(Work to be completed) Each line of the data below must be given again exactly as written.

[Opening Data excerpt section]

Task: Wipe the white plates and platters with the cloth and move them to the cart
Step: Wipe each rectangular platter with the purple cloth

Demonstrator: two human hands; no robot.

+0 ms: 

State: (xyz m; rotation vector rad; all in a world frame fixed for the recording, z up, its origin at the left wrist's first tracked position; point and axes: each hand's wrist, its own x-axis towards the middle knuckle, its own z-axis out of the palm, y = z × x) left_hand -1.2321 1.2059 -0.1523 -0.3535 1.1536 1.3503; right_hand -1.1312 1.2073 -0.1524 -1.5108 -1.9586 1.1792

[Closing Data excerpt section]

(Exercise output)
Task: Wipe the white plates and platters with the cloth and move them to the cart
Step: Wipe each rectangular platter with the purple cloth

Demonstrator: two human hands; no robot.

+0 ms: 

State: (xyz m; rotation vector rad; all in a world frame fixed for the recording, z up, its origin at the left wrist's first tracked position; point and axes: each hand's wrist, its own x-axis towards the middle knuckle, its own z-axis out of the palm, y = z × x) left_hand -1.2321 1.2059 -0.1523 -0.3535 1.1536 1.3503; right_hand -1.1312 1.2073 -0.1524 -1.5108 -1.9586 1.1792

With that, the answer is done.